Work instructions
In the lines below, output everything from the first line through the line containing "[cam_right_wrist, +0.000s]" exactly as it is. Pictures are not part of the output.

Supplied data
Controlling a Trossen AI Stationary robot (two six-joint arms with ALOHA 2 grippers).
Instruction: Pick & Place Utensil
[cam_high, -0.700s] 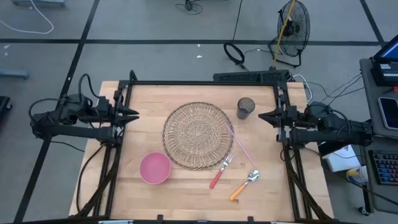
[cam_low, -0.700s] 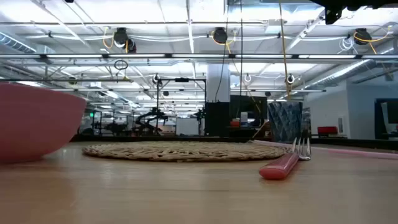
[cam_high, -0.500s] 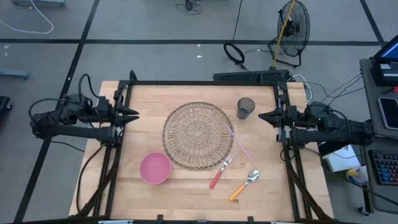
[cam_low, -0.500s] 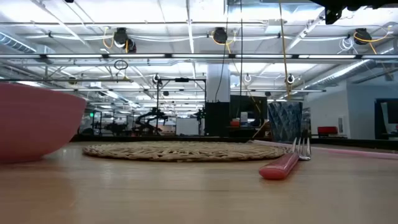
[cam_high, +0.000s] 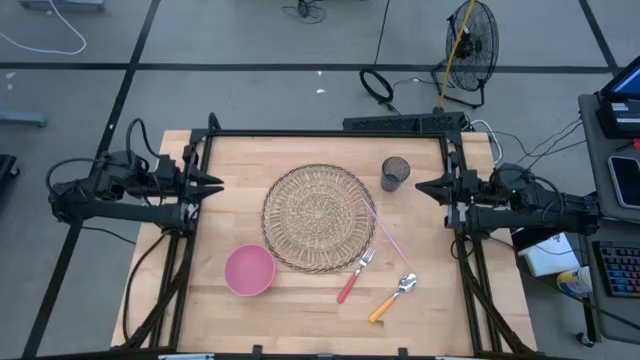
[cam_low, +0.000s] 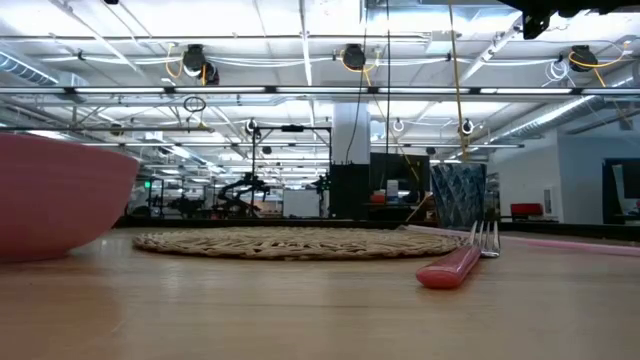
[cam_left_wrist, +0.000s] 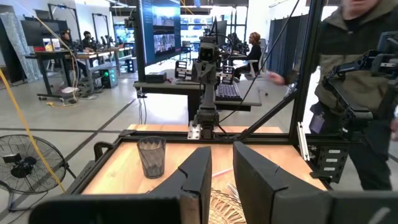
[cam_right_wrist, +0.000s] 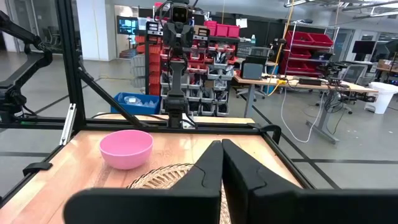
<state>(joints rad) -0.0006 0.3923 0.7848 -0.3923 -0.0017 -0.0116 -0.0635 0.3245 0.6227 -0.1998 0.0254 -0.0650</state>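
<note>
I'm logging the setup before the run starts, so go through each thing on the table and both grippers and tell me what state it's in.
Fork: flat on the table, tines at the woven mat's edge.
Spoon: flat on the table, unheld.
Pink bowl: upright, empty.
Dark cup: upright, beside the mat.
Pink straw: lying partly on the mat.
Left gripper: slightly open, empty, at the table's left edge.
Right gripper: shut, empty, at the right edge.

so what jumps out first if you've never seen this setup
A big round woven placemat fills the middle of the wooden table, with a pink bowl at its near-left edge. A red-handled fork and an orange-handled spoon lie near-right of it, a dark cup at the far right. The left gripper and right gripper wait at opposite table edges, holding nothing.
</note>
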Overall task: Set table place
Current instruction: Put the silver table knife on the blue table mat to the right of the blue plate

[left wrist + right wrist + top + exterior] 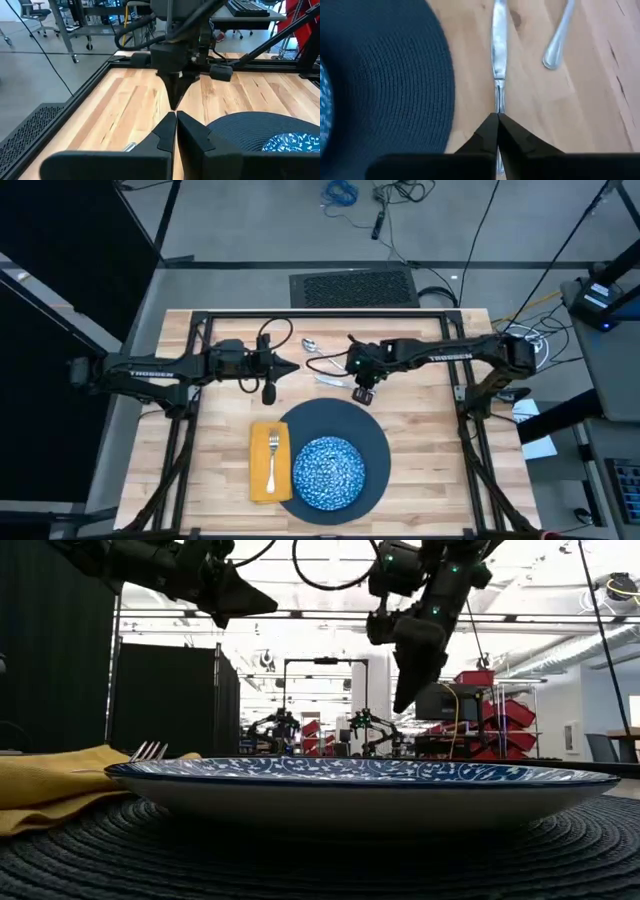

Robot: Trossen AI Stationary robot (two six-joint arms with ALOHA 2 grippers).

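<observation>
Right fingers [497, 120]: pressed together, hovering above knife [498, 45] handle end.
Left fingers [176, 125]: shut, empty, waiting mid-desk.
Knife: flat on desk [420, 430], beside mat [385, 75]; spoon [559, 35] nearby.
Done: fork [272, 455] on napkin [262, 480], bowl [328, 472] on mat.
Tip: spread first, drop straight, pinch handle w/o nudging spoon.

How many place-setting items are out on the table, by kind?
Fork: 1
Knife: 1
Spoon: 1
Speckled bowl: 1
Yellow napkin: 1
Dark round mat: 1
Total: 6
</observation>
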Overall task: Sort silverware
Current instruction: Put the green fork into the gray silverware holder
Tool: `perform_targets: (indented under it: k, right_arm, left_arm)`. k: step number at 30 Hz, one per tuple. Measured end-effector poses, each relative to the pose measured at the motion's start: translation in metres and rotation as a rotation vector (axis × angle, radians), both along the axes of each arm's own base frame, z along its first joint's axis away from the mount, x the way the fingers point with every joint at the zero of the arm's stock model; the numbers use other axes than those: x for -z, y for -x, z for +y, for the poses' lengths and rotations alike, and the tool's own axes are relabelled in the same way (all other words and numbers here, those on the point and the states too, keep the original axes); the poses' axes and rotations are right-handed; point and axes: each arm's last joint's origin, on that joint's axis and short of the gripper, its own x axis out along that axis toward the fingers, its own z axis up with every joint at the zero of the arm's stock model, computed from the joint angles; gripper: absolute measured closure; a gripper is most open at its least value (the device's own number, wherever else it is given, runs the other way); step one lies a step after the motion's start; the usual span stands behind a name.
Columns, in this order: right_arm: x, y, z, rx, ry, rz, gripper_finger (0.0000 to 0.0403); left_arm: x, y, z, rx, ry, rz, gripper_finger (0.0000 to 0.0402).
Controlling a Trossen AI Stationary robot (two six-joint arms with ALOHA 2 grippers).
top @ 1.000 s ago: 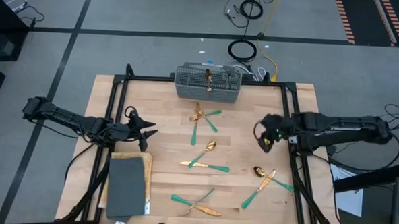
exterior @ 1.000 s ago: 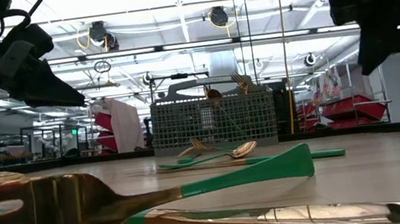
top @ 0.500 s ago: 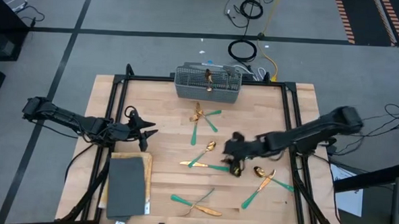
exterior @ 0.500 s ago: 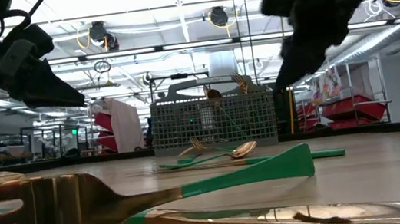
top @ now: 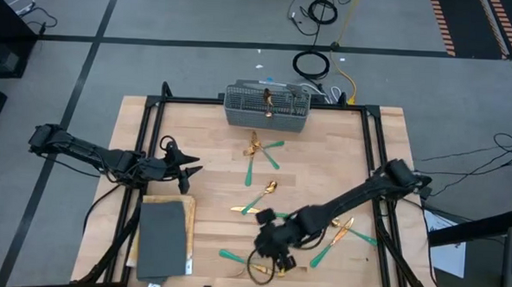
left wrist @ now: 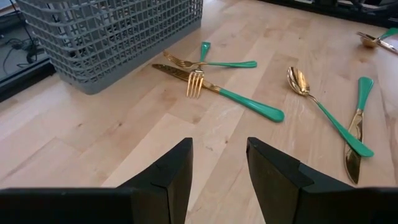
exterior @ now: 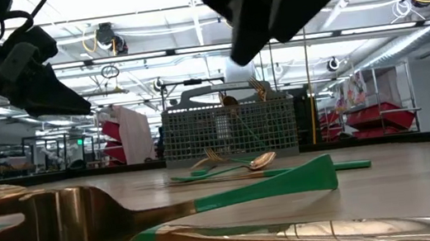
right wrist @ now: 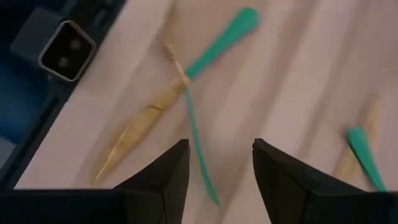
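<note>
The silverware lies scattered on the wooden table: a crossed group (top: pixel 260 148) near the grey basket (top: pixel 266 108), a pair (top: pixel 262 203) mid-table, a pair (top: pixel 339 232) at the right, and a crossed knife and fork (top: pixel 238 262) near the front edge. My right gripper (top: pixel 273 258) hangs open above that front pair. In the right wrist view the gold knife (right wrist: pixel 155 112) and a slim teal handle (right wrist: pixel 199 143) lie below its fingers, untouched. My left gripper (top: pixel 190 169) waits open at the table's left, with a fork and knife (left wrist: pixel 205 78) ahead of it.
The grey wire basket (left wrist: pixel 112 31) stands at the far edge with a few pieces upright in it. A grey slab (top: pixel 161 234) lies at the front left. The low camera (right wrist: pixel 62 50) sits at the near edge. Black rails frame the table's sides.
My right gripper has swept from the table's right edge across to the near edge, past the mid-table pieces, rolling as it went. It now hangs above the front knife and fork. Its fingers stay apart. No silverware has moved.
</note>
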Motion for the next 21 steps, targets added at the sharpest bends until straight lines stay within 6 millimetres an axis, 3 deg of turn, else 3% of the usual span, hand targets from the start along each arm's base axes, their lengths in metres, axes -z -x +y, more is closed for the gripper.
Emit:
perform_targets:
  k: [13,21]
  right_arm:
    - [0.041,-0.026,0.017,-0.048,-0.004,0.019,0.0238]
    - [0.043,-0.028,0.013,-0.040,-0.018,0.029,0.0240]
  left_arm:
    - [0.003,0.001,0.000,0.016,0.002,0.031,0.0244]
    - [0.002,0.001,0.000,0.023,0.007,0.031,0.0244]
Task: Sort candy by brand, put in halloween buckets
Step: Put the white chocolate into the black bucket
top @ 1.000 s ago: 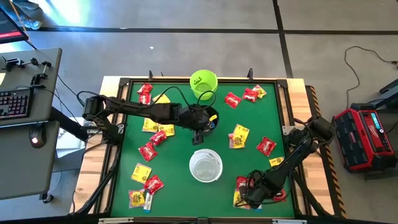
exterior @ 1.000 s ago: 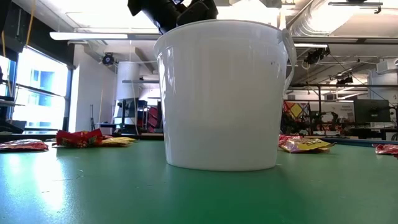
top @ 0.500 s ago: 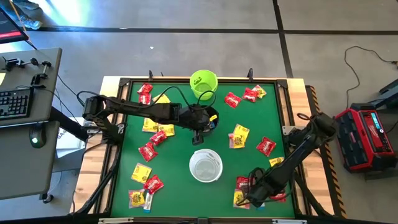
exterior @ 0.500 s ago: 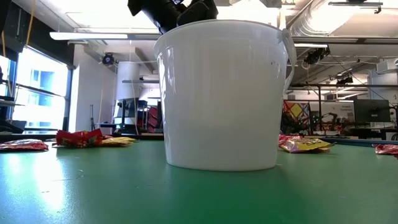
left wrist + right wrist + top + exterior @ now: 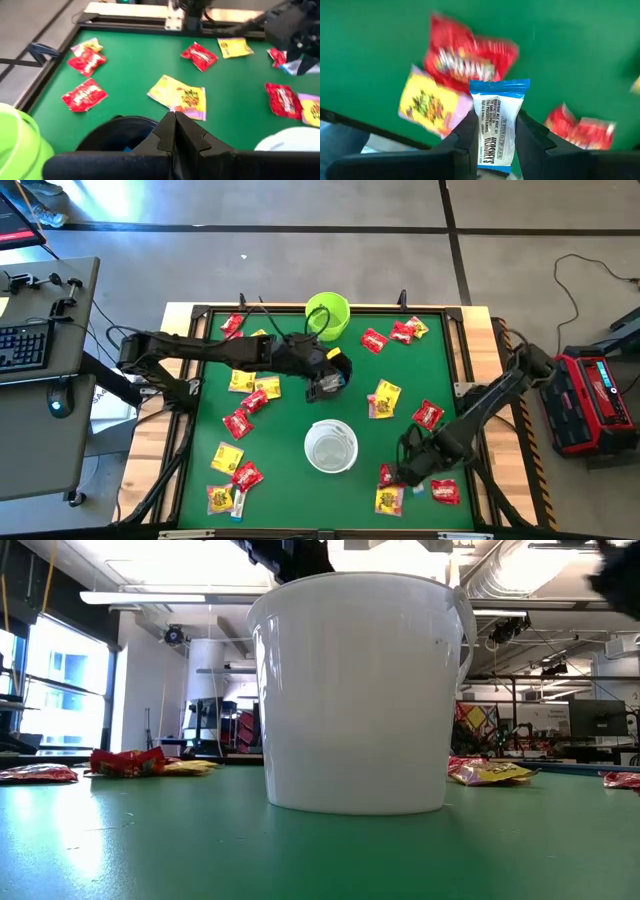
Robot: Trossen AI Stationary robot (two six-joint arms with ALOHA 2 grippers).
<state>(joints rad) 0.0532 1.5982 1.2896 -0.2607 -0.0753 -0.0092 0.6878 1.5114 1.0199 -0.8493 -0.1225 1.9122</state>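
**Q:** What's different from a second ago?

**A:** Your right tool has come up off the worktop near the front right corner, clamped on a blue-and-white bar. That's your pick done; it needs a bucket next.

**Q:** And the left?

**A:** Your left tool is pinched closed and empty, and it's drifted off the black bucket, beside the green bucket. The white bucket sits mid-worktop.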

Response to this task
Controlling a Trossen AI Stationary robot (two six-joint arms with ALOHA 2 grippers).
Instruction: Pick & Place Utensil
[cam_high, -0.700s] 
[cam_low, -0.700s] 
[cam_high, -0.500s] 
[cam_low, -0.500s] 
[cam_high, +0.000s] 
[cam_low, +0.000s] 
[cam_left_wrist, +0.000s] 
[cam_right_wrist, +0.000s] 

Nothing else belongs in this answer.